Digital-POV: Google Assistant is now Bilingual
Google Assistant now features multi language recognition making it even more useful for anyone living in a multilingual household. Users can set up two languages in the Google Home app and when they ask the Assistant a question in either language, it will automatically recognize and respond back in that language.
Details and Implications:
Currently the assistant can understand any pair of languages within English, German, French, Spanish, Italian and Japanese. The key factor behind the growth of voice search is convenience. Customers want to find what they are looking for as fast and efficiently as possible. Businesses have been preparing for this shift over the past few years but as Google Assistant now features multi-language recognition, this creates more challenges for brands.
Multilingual Disintermediation: When using a voice search device, users are given one result: the most relevant based on queries and context. Brands will either be the best, or not appear at all, making competition ruthless.
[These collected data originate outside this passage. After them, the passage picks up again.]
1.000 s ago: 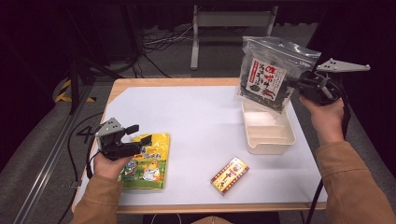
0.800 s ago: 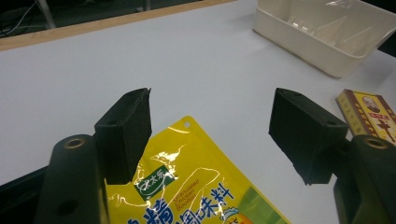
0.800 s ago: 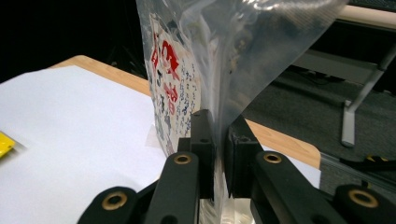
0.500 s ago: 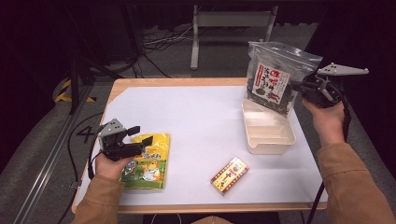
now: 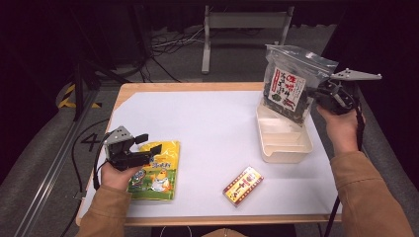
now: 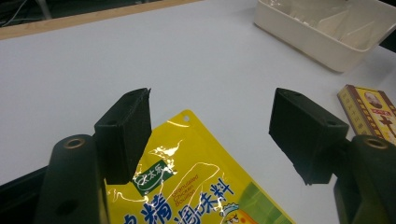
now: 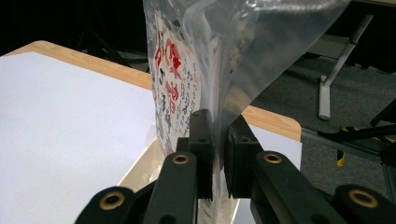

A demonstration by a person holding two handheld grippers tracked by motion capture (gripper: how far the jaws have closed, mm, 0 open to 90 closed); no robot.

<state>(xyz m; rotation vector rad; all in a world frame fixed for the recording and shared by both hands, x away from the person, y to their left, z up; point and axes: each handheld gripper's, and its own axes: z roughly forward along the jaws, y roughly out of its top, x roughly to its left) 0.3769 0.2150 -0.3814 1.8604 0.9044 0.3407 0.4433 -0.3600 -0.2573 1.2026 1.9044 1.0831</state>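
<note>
Two jaws pinch crinkly clear seaweed bag (image 5: 291,84).

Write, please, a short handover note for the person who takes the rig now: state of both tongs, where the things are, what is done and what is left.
Right tongs: shut on the edge of the clear seaweed bag, held upright above the far end of the cream tray.
Left tongs: open, jaws astride the top corner of the yellow seasoning pouch, which lies flat near the table's front left.
Red and gold box: flat on the table, in front of the tray.
Done: the bag is lifted over the tray.
Left, probably: lower the bag into the tray, then grip the pouch; the box is untouched.
</note>
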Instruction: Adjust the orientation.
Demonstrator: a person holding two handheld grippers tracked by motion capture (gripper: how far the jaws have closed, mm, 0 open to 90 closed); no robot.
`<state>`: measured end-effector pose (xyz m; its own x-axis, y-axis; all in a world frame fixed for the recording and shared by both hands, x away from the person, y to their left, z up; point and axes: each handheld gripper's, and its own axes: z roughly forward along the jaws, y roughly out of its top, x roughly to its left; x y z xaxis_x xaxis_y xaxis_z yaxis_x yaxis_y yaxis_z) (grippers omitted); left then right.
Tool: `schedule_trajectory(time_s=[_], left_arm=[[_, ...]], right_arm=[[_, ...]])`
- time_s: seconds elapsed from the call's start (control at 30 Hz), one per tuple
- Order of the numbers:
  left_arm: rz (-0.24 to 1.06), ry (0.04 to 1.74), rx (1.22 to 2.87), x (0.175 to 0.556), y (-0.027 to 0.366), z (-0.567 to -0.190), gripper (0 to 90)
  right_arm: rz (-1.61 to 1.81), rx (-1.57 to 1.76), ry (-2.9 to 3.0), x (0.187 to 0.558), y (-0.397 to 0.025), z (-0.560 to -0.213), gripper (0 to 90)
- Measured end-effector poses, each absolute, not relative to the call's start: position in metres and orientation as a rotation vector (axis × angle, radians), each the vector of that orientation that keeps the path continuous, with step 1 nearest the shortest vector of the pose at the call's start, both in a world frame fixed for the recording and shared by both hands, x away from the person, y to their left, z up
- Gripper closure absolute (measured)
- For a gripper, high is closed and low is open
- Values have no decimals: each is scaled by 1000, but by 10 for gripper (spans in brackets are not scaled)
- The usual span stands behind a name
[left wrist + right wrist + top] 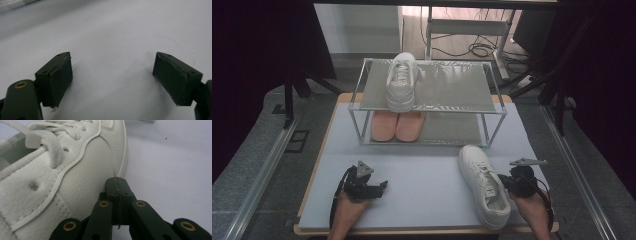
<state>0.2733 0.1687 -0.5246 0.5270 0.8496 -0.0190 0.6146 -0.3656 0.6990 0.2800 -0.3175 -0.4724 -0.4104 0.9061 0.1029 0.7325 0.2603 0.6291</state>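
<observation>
Pale grey board (412,190) is spreading out under both my hands, with a two-shelf metal rack (432,107) standing at its far end and dark curtains closing in on either side. One white sneaker (401,82) is already sitting on the rack's top shelf, toe toward me, and a pair of pink slippers (397,125) is resting on the lower one, so I am judging that its mate (484,185), lying on the board near my right side with its toe aimed at the rack, is meant to be going up beside it. My right gripper (117,181) is pressing its jaws together, nothing between them, with the tips just touching the shoe's side wall near the heel; I am probably nudging or lining up rather than grasping. My left gripper (112,72) is hovering low over bare board with its jaws spread wide and empty, well apart from the shoe, keeping out of the way. Open board is lying between shoe and rack, and the shelf space right of the first sneaker is looking free. The board's near edge is running close behind the heel.
</observation>
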Motion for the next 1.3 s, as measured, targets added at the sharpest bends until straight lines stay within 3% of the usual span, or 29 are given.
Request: schedule_trajectory(time_s=[0.43, 1.3], left_arm=[[460, 1183, 2109, 273, 169, -525, 162], [459, 1184, 2107, 273, 169, -525, 163]], right_arm=[[917, 1539, 2288, 255, -328, -479, 900], [977, 1382, 2422, 287, -253, -482, 900]])
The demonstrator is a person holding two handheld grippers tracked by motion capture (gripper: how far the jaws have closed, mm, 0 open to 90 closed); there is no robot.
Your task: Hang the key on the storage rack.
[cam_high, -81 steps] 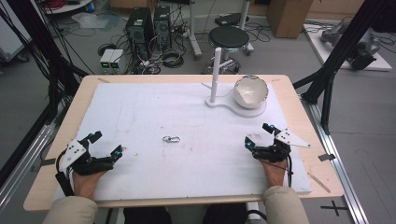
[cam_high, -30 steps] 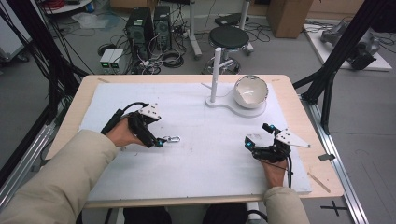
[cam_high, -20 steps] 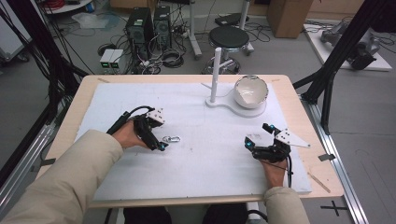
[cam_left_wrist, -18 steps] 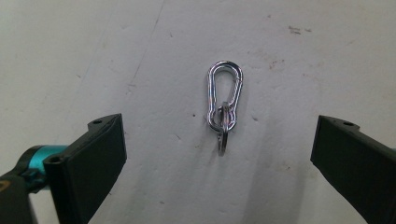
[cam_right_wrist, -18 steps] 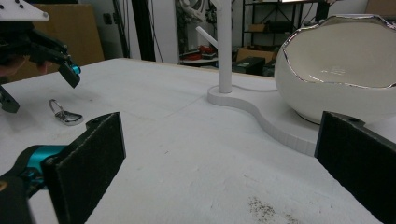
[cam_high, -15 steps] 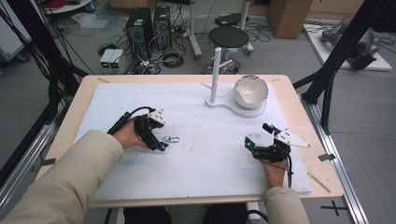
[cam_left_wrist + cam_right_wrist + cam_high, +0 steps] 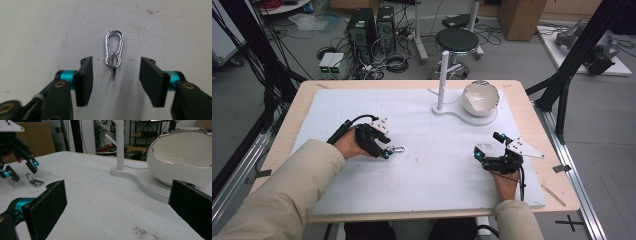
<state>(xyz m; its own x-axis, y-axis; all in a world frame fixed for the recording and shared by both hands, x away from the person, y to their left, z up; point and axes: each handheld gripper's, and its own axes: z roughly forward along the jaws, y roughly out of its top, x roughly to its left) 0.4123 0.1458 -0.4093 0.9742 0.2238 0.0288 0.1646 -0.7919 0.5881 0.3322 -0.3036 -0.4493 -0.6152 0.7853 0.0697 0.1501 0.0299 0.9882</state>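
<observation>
White foam surface (image 7: 422,175): a broad bare sheet is spread over the wooden top, with open room all round the centre; its near edge lies at 6 o'clock, close by the forearms.
Stand and bowl: a white post on a curved base (image 7: 443,80) and an egg-shaped bowl (image 7: 480,98) are set at about 1 o'clock, well apart from the work.
Right hand-held gripper (image 7: 492,147): it is rested at about 4 o'clock, jaws spread wide and nothing between them, clear of the other hand's path.
Left hand-held gripper (image 7: 115,75): it is held at about 9 o'clock, released, its pads standing either side of the ring without touching it.
Carabiner clip (image 7: 114,47): silver, lying flat just left of centre, its key ring (image 7: 113,65) standing on edge between the jaws.
Step in hand, as judged: the grasp should be closed squarely on the ring end, pads kept low to the foam so the thin metal is not squeezed out sideways.
</observation>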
The shift toward multilingual assistants will force businesses to be highly relevant for all languages. While this will create more opportunities to be visible, it adds another level of complexity for optimisation across different platforms and media.
Misspellings Vs Mispronunciation: Whilst machine learning allows devices to understand different written variations and spelling errors, deciphering spoken differences of words is a whole new challenge. Voice search devices, up until now, understand variations of pronunciation with a 90% success rate for a single language. Adding multiple languages to the mix is likely to multiply the number of errors. Advertisers will need to be cautious with the choice of brand keywords – maybe even to the brand itself (who has not had the argument about whether it is pronounced “Nyke” versus “Ny-kee”). The multilingual assistant will open a multitude of possibilities for pronunciation that brands will need to quickly adapt to in their messaging.
Country-Specific Targeting: SEO experts around the world fight to serve the right content, in the right country, in the right context for the right audience. With the use of local SEO tactics and technical implementations such as ‘Hreflang tags’ (which help decide what language version a user is shown) agencies can better guide search engines to understand user’s intent, location and context. The addition of voice will be a game changer. Publishers are currently required to display versions of the site in the official language(s) of each country. Now, they should consider creating optimised versions of these in highly relevant idioms widely spoken in specific locations (Spanish in the US, French in Canada, etc.). This adds more complexity for content creators and SEO specialists who will need to find a way to bypass country-specific boundaries to focus on language specificities, changing the way we currently look at on-site targeting overall.
Google intends on “expanding to more languages in the coming months” and also says it is working on trilingual support too. By allowing users to search in various languages, Google Assistant may also in time allow marketers to have access to a whole new subset of data: correlating language use with behaviours. For example, a French expatriate might use their mother tongue at home relaxing with their family and English at work with their colleagues or out with friends. Therefore, through machine learning, devices can start registering behavioural patterns linked to the use of specific languages to display even better targeted advertising. Adding this additional layer of data on top of traditional demographic and geographic targeting will offer a new lens on customer behavioural patterns.